Amberdrake paused, searching for the right word.
“He needed sympathy, Gesten,” he said as he laid down a stack of oily fire fuel logs. “Something happened in the Tower that he didn’t want to talk about; and I can only assume that from the way he acted, the news was the worst. Kept talking about blind spots—he was near to a breakdown. That’s not like him. And now . . . Skandranon is late.” Amberdrake smoothed his silk caftan, brushing the wood chips away. He felt worry lines creasing a face even his enemies called handsome, but he was too depressed to care.
Absently, he pulled his long hair back from where it had fallen astray. “I don’t think he’s coming back this time. I can feel it in my gut. . . .”

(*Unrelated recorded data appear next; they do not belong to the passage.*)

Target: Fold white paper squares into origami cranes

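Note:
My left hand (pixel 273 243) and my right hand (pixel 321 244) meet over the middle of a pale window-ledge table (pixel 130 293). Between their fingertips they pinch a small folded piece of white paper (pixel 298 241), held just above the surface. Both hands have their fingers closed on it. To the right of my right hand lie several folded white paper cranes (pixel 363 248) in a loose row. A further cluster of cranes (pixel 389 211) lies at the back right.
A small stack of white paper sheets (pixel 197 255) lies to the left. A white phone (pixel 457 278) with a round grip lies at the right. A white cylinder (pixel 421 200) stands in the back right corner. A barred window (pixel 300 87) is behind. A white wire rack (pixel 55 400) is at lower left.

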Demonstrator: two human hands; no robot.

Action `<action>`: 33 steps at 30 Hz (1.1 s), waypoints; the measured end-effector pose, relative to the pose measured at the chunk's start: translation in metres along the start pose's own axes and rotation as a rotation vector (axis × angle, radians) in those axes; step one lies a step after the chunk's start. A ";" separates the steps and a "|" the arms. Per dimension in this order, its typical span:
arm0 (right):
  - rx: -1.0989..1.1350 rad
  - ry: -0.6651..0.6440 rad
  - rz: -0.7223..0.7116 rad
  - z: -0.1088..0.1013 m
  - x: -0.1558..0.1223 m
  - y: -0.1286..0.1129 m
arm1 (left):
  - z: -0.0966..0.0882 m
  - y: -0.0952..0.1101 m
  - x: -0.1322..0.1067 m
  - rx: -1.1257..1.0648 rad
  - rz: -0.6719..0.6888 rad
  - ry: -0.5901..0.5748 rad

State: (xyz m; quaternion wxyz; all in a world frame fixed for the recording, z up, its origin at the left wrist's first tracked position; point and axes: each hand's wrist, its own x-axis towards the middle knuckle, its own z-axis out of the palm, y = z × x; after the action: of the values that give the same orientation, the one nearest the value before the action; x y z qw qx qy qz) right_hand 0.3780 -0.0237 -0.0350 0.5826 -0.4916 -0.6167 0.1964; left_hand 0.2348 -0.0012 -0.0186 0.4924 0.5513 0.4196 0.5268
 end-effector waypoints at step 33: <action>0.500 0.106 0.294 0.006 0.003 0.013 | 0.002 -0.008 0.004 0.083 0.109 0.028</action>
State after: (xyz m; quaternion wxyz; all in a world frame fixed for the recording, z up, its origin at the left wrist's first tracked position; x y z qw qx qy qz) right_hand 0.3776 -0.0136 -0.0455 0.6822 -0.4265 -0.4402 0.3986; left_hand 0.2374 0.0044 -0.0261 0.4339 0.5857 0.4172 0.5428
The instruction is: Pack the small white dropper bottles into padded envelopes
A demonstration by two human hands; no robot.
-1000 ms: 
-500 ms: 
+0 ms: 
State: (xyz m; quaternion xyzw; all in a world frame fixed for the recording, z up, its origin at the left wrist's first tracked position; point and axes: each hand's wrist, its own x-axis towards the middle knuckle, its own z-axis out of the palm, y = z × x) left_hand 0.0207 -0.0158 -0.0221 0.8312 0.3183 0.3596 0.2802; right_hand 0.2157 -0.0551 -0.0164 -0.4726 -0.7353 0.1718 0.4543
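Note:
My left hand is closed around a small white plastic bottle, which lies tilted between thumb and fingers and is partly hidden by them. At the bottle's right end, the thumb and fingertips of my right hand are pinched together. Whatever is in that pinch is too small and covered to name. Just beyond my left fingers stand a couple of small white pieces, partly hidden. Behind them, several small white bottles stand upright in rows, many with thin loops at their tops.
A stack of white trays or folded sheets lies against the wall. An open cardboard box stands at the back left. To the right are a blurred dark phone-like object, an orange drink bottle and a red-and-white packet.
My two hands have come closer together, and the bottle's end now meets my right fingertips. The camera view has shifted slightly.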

Gesten picked up a small log and pointed it up at Amberdrake. “He will be back, I feel it in my gut, Drake, and I won’t put up with your whining about ‘poor Skan.’ He always comes back. Always. Understand? And I’ll be here, with this watch-fire, until either he comes back or this army runs out of firelogs.”
Amberdrake stepped back, thoroughly chastised, and more than a little surprised at the vehemence of the normally quiet lizard’s speech. Gesten stood pointing the stick at him for a moment more, then spit at the air and threw it on the growing stack of kindling.
“I’m sorry, Gesten.” Though he meant he was sorry about angering the hertasi, Gesten would probably take it some other way. “It’s just that . . . you know how I feel about him.”
“Feh. I know. Everyone knows. You seem to be the only one who doesn’t know.” The hertasi opened the latch on the firebox and withdrew a coal with blackened tongs. His tail lashed as he spoke. “You worry about everything, Drake, and you don’t listen to yourself talking. There is no one in Urtho’s service who is better than him. No one else more likely to come back.” Gesten dropped the coal into the folds of cotton batting and wood-chips between the two smoke-pots. “Even if he doesn’t come back, he’ll have died the way he wanted to.”